の3つを身に着けるような教育を実現できれば、4つの圧力を超えることができます。

日本の教育はどのように変化してきたか

 日本の教育は明治初期と戦争直後に大きく変化してきました。明治初期は黒船来航などの外国勢力の上陸、戦争直後は敗戦によるアメリカによる変化でどちらも強い外圧を受けたことで変化を余儀なくされることで起こりました。

 現在、日本の教育は再び大きな変化、デジタル革命による変化に直面しています。

 しかし、デジタル化の波も外圧ではありますが、目に見えないため実感を持ちにくい、海外を目標にできた以前の変化と異なり、世界でも標準的なデジタル化教育が確定しておらず、お手本がないという違いがあります。

 このような違いから、日本の教育はデジタル化に対応できていません。
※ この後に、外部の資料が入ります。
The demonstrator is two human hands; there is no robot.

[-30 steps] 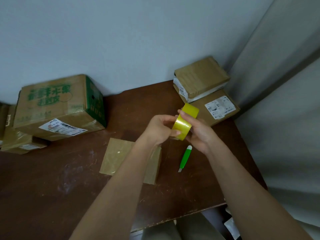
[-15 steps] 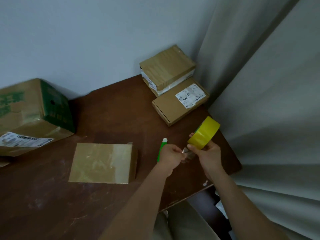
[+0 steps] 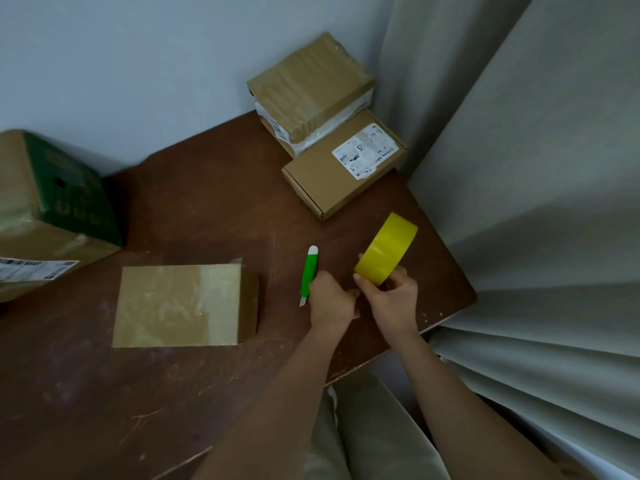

教育の未来をイメージし、長期的な政策や財源を確保することが重要になる。

明治期と敗戦によって教育の内容は大きく変化しました。

デジタル化による変化も同じくらい大きいものですが、目標がなく、目に見えないためデジタル化に対応できていません。

イノベーションを起こすにはどのような教育が必要か

 イノベーションとは価値を生み出しす方法を変革し、社会を良い方向に変える大きな変化をもたらすことです。

 イノベーションの方法を教えるには、上からの押し付けでは不可能で、以下の8つを持つことが大事になってきます。

・主体性

・信念

・共感

・メタ認知

・思考

・イマジネーション

・知識

・スキル

 教育によって8つの心のはたらきをはぐくむことで、イノベーションの方法を身に着けることは非常に重要なこととなっていきます。

 種々のデータに触れたり、データの取り扱いを学ぶことは今後のイノベーションの方法を学ぶ上で欠かすことができないため、教育におけるデジタル化を進めることはとても重要になります。

 8つの心のはたらきをタスク、教育の未来において教育が人と社会をつなげる絆であるためにも教育のDX化は欠かすことができない。

上からの押し付けでイノベーションを起こすことは不可能です。

主体性、信念など8つの項目を身に着けるような教育が必要でそのためにもDX化が不可欠です。

未来の教育はどうなっていくべきか

教育の未来において重要となる学びの基本項目は「知識を鍛えること」と「社会的関係を築く力」になります。

 主体的な学び、アクティブラーニング、協働学習やグループ活動など様々な経験を通して二つの基本項目を身に着けることができるような教育へと変化していく必要があります。

 学びたいという気持ちはすべての人が持っているものです。その学びを自分自身の人生に生かすとともに、社会を平和に維持することに活用することが重要になっています。

これからの教育では、知識を鍛えること、社会的な関係を築く力を身に着けるような教育を行う必要がある。

感想

 不安定で変化の速い社会になるにつれ、教育の重要性は様々なところで取り上げられています。本書ではそもそもなぜ人間が学ぶことができるかを学びの原動力という点から解説されています。

 誰もが持っている学びの原動力をどうやって生かしていくかが教育に求められるものというのがよくわかりました。

 日本の教育は上からの押し付けが大きく、なかなかイノベーションを起こしにくというのも学びの原動力を抑圧してしまうためと考えれば納得できるものになります。

 また、教育にも大きな変化が必要ですが、日本の教育は明治初期と敗戦いう強い外圧でなければ変わることができないというのも重要な点かと思いました。コロナのパンデミックを強い外圧とし、DX化などにつなげなければ日本の教育が変わるチャンスはないのかもしれません。

 変化していくことはうまくいくとは限らず、失敗しながら続けていくしかありません。そのためにも学びの原動力は必要になると思います。学びの原動力を意識し、失敗しながら目標に向かう方法を探すことが欠かせないと感じる本でした。